Nazlı ne kadar götürmek istemese de çocuklar fazla ısrar edince dayanamıyor ve
onları da yanında götürmek zorunda kalıyordu. Bir defasında büyük oğlu Ali, “Anne,
seni hastaneye asla yalnız bırakmam! Orada kalırsın filan ama ben yanında
olursam bana kıyamazsın, mecbûren eve dönersin” demişti ve Nazlı’yı farkında
olmadan kahretmişti.
Nazlı
eve geldiğinde, kayınvalidesi, “Nasıl geçti kontrol?” diye sordu. Nazlı, “İyi,
iyi anneciğim, ‘Geçecek!’ diyor doktor” dedi. “Aman sevindim” dedi kadın, sonra
akşam yemeğini hazırlamak için mutfağa geçti. 70 küsur yaşında olmasına rağmen
evin içinde fırıl fırıl dolanıyor, torunları için çalışıp duruyordu. Arada, “Rabbim,
Sen bize kolaylıklar ihsan et, torunlarımın yüzüne bak, onları annesiz bırakma,
oğluma da akıl fikir ver, evine, yuvasına sevgisini kaybettirme!” diye duâda
bulunuyordu.
Nazlı
o sabah da eşini işe uğurlamak için bütün enerjisini toparlayıp kapıya doğru
yürüdü. Eşi, “Gece geldiğimde uyumuştun, dün doktora gittin, değil mi?” dedi ve
nefes almadan ekledi: “Ne dedi?”
Nazlı
cevap verdi: “‘İyisin Nazlı Hanım, iyi gördüm seni’ dedi, çok sevindim Nuri…”
Nuri,
Nazlı’nın ağzından çıkanlar yanlış cümlelermiş gibi hiddetlenmişti, Nazlı’yı
kolundan tutup savurarak, “Ne zaman öleceksin be kadın?! İyiymiş… Hay iyiliğin
batsın!” diyerek yere düşen eşine bakmadan, sokak kapısından hızla çıkıp
gitmişti. Gürültüye uyanan çocuklar ve kayınvalidesi Nazlı’nın yanına gelmişler
ve onu elbirliği ile yatağına taşımışlardı.
Hiç
kimse tek kelâm etmemişti; herkes kendi odasına çekilmiş, evin içini bir ölüm
sessizliği sarmıştı.
Kahvaltı
için çayı ocağa koyduktan sonra Nazlı’ya seslendi yaşlı kadın: “Kızım! Uyumuyorsan
mutfağa gel istersen, çocuklar seni görünce mutlu oluyorlar, biliyorsun...” “Tamam
anne!” dedi Nazlı ve yavaş adımlarla, içi küskün, dışı bahar, kalbi bir tomar
acıyla kahvaltı masasına oturdu. Sonra, “Ali, Ahmet! Kahvaltı hazır ballarım,
gelin benim dünya yakışıklısı oğullarım, gelin de gözüm gönlüm açılsın,
yüzünüzü göreyim de günüm güzel geçsin!” diye seslendi oğulcuklarına.
Ali
hiç bekletmeden gelmişti bile mutfağa, gülerek “Abartma istersen annelerin en
güzeli, geldik işte!” dedi. Ahmet, Ali gibi değildi, annesinin olayını çok
anlamıyordu. Ali ise annesinin bir gün onları bırakıp Cennet’e gideceğini
biliyor ve annesine evin en kıymetli misafiri olarak davranıyordu.
O
gece Nuri eve gelmemiş, Nazlı meraktan uyumamıştı, ama sabaha karşı salonda
âdetâ sızıp kalmıştı. Sabah evin telefonu çaldı, yaşlı kadın “Hayırdır inşallah!”

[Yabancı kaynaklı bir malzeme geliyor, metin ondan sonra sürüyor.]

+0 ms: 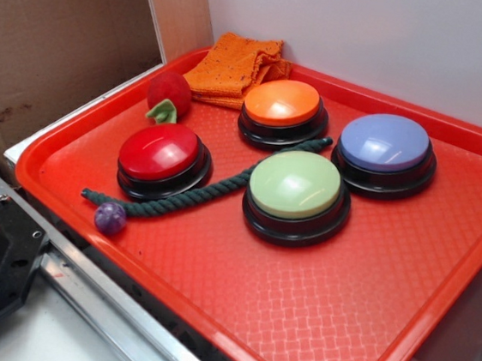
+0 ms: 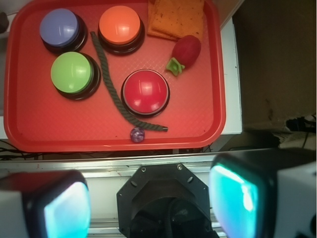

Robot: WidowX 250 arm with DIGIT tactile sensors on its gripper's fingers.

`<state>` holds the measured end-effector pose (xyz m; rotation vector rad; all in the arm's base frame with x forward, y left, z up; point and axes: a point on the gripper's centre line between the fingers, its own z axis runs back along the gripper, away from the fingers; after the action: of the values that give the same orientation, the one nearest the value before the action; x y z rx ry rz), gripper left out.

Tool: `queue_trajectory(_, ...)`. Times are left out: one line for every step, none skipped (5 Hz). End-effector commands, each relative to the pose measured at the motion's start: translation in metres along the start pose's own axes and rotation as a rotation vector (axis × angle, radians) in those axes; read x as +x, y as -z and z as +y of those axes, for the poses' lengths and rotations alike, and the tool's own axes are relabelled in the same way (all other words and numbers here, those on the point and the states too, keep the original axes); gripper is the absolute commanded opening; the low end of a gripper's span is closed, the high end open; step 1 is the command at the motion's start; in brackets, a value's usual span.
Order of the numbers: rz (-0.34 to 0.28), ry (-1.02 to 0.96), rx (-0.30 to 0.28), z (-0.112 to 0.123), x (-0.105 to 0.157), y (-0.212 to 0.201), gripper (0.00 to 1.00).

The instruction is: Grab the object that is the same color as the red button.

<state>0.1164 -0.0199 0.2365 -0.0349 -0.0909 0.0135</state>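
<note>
Four dome buttons are seen on a red tray (image 1: 209, 315) in the exterior view: the red button (image 1: 159, 152) at the left, an orange button (image 1: 282, 104) behind it, a green button (image 1: 295, 186) toward the middle and a purple button (image 1: 384, 144) at the right. The red plush fruit (image 1: 170, 93) is found near the tray's back left edge, just behind the red button and apart from it, with its green felt leaf (image 1: 162, 114) turned toward that button. An orange cloth (image 1: 235, 66) is folded in the back corner, just beside the fruit. A dark green rope (image 1: 196, 195) is laid from the orange button's base, between the red and green buttons, to the front left, where a small purple ball (image 1: 109, 217) is placed near its end. No part of the gripper is shown in this view.

In the wrist view the tray (image 2: 59, 134) is seen from above. The fruit (image 2: 187, 51) is placed near the right rim, above and right of the red button (image 2: 145, 91), below the cloth (image 2: 176, 17). The gripper (image 2: 148, 203) is seen at the bottom edge, outside the tray, its two fingers (image 2: 59, 208) held wide apart with nothing between them.
</note>
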Motion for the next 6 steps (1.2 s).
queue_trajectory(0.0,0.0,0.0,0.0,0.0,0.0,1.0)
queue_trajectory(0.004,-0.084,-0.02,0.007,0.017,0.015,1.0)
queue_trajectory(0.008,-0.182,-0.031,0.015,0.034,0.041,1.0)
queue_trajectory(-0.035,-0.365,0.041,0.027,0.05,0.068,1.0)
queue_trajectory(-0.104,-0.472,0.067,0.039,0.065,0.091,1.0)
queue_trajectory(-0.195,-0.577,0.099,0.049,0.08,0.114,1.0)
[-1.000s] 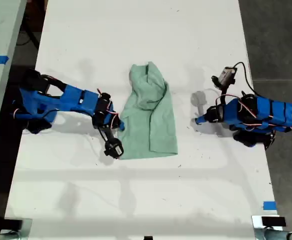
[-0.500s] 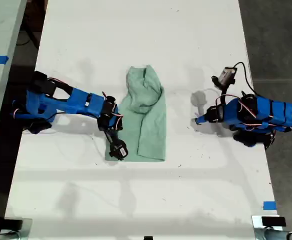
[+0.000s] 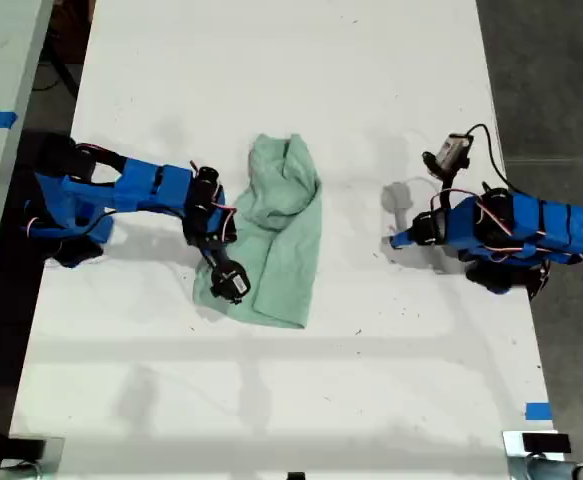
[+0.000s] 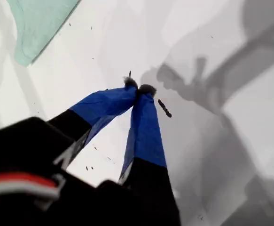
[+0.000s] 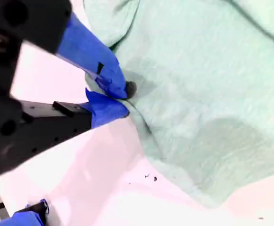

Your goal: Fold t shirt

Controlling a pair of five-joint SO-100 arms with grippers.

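While t shirt [image 3: 276, 240] lies crumpled mid-frame in exterior view: my second gripper [image 5: 122, 100] pinching its edge; my first gripper [image 4: 139, 88] closed, empty, over table [image 3: 271, 80].

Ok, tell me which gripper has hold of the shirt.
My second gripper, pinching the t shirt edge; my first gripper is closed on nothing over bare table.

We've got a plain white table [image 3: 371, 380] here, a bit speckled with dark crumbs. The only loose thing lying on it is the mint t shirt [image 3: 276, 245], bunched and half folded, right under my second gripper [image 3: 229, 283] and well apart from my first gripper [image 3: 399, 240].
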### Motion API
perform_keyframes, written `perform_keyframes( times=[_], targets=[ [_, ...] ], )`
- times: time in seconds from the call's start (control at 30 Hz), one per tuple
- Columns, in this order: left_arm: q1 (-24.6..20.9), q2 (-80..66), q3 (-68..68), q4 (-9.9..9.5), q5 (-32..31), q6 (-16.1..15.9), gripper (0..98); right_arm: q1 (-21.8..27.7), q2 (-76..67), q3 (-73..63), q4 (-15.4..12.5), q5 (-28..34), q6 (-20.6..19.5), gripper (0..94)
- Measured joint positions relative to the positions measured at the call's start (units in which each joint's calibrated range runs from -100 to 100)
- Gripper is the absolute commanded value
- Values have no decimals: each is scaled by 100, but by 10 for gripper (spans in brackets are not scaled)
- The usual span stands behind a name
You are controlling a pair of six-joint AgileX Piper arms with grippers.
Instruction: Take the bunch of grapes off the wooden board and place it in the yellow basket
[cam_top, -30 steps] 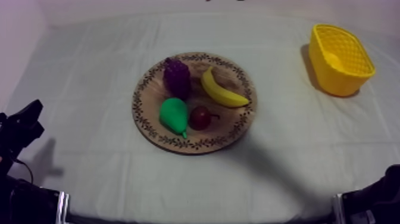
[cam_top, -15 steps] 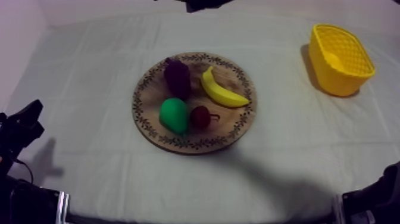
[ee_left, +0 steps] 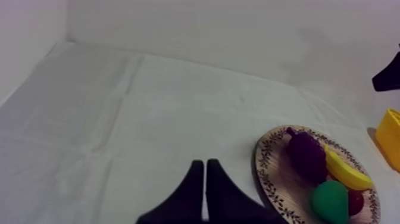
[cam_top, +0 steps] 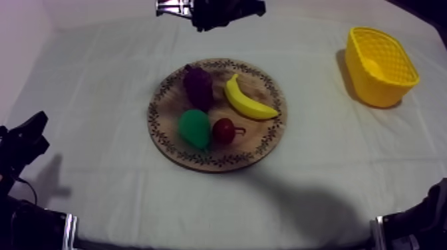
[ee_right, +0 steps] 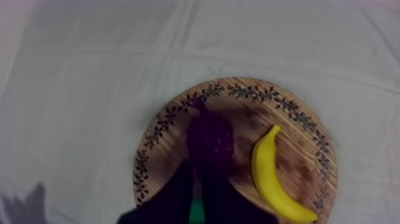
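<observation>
Mostly hidden pear [ee_right: 197,213], right fingers [ee_right: 172,199] in front

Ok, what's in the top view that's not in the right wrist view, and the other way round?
The top view adds the yellow basket and the small red fruit. The right wrist view adds the right arm's own fingers up close, lying together with their tips toward the bunch of grapes. Both share the wooden board, the grapes and the banana.

Left gripper [ee_left: 205,165] closed, resting low, right gripper [ee_right: 199,173] aloft, pointing down, seemingly closed.
</observation>
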State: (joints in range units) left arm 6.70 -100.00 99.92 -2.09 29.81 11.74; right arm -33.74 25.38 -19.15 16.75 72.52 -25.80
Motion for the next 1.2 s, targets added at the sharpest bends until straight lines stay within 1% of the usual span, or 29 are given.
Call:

diye yatağından en hızlı hâliyle kalkıp çocuklar ve Nazlı uyanmasın diye
koşturdu resmen. Ahizeyi kaldırıp “Alo!” demeden, karşıdan gelen sesi dinledi,
nefessiz kaldı, acıdı, kaskatı kesildi. “Hangi hastane?” dedi. Sesi buz
dağlarından daha soğuk ve anlamsızdı.
Mantosunu
aldı, usulca nereye gideceğini bilmeyen serseriler gibi evin kapısından çıktı,
kapıyı sessizce kapattı ve merdivenlerden sürünür, yuvarlanır gibi akıp gitti.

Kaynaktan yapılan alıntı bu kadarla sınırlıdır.